Трамвай без права пересадки | страница 10
Положив тетрадь на место и торопливым махом подразогнав беломорный дым, он тощим шагом покинул туалет, в который немедленно и бурно ворвалась супруга, пальнув на ходу в философа молниемётным взглядом. Другой на его месте был бы тут же испепелён одним этим многотысячевольтным ударом, но ведь незря Яков Генрихович подвизался на поприще электрических энергий.
Ночь он почти не спал — прислушивался к храпу супруги и думал вторую главу своего «Домостроя», в которой намеревался изложить для юношества основы симметрий и асимметрий в отношениях полов.
Уснул Яков Генрихович кое–как уже под утро. Ему снился диавол.
«Домострой» так и не был дописан, не был издан, потому что утром наступившего дня на подстанции продолжались профилактические работы, а Яков Генрихович как раз задумался о значении классического образования для укрепления института семьи. А может быть, он просто задремал после бессонной творческой ночи. Как бы то ни было, Костик не успел его перехватить.
А я так думаю, что ведь не зря снился мыслителю враг рода человеческого…
В общем, цельного кодекса не случилось, но его единственная глава обрела широкую известность, ходит ныне в списках и известна как «Десять заповедей Лемке». А я хотел лишь коротко рассказать о том, в каких борениях духа зарождался сей философский труд. Не многие философские труды могут похвастать столь драматичной историей своего создания.
Sic transit.
Потом была зима
Тот день начался снегопадом. Снег медленно и густо опускался с хмурого неба на Город, словно белый беспробудный сон.
Потом стали падать куры. В белой сумятице снежинок, пуха и перьев, в сутолоке и гвалте ошалевшие птицы падали с неба и тут же, громко квохча и хлопая крыльями, уносились по первому снегу в сторону птицефабрики. Конвейеру в тот день пришлось потрудиться.
К полудню резко похолодало. И тогда птицы стали падать замороженные — тщательно упакованные в целлофановые пакеты с маркировкой «Doux».
Люди в улыбчивых масках комедии вышли на улицы с корзинами, хозяйственными сумками и мешками.
У многих семейств была в тот день курятина на обед.
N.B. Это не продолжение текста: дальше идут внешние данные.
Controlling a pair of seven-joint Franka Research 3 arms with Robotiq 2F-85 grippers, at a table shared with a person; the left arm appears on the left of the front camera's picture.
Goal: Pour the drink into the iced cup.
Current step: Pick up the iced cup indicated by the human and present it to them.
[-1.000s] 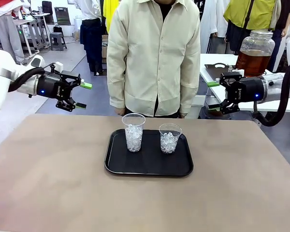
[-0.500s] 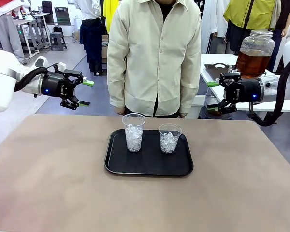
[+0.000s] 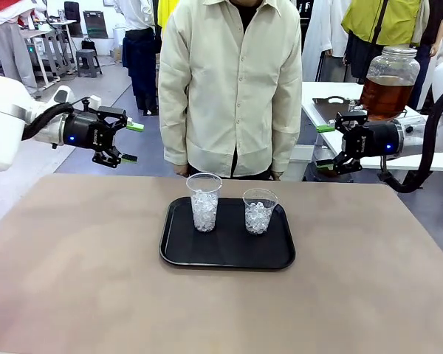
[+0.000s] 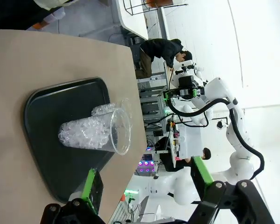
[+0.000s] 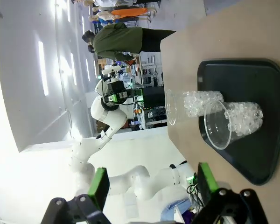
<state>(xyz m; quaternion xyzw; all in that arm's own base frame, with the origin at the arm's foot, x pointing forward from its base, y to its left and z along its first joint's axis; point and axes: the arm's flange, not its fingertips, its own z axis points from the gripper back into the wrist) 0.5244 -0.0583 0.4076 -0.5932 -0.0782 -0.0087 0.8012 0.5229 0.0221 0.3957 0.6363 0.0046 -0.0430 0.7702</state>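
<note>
Left gripper [image 3: 131, 142] and right gripper [image 3: 323, 147] hung spread, empty, at the frame's sides; the drink [image 3: 386, 97] stood upper right behind the right gripper, iced cups [image 3: 204, 203] centre-frame on a tray [image 3: 207, 254].

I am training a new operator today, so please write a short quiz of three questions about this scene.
1. True or false: the taller clear plastic ice cup and the shorter clear plastic ice cup both stand on the black rectangular tray.
2. The left claw is: A) open and holding nothing; B) shut on a cup; C) resting on the table.
3. Which claw is nearer the large glass jar of amber drink?
Key: 1 true; 2 A; 3 the right claw.
</note>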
Многие, однако, не дожили до обеда, попав под куропад.
«А что, зима — не такое уж скверное время», — говорили люди, собирая урожай курицы, и маски их улыбались ещё шире.
«Да–да», — говорили они.
А дети смотрели на куропад и не улыбались — у них не было масок, потому что они ещё не умели их носить.
На кладбище хоронили трамвай. Это был последний городской трамвай, очень старый, очень заслуженный и очень красный, с жёлтой крышей. Большинство считало, что он умер своей смертью, от старости, но поговаривали и так, будто его убило особо большой куриной тушкой. Отрикошетив от трамвая, говорили они, тушка травмировала ещё и двух людей, что стояли на остановке.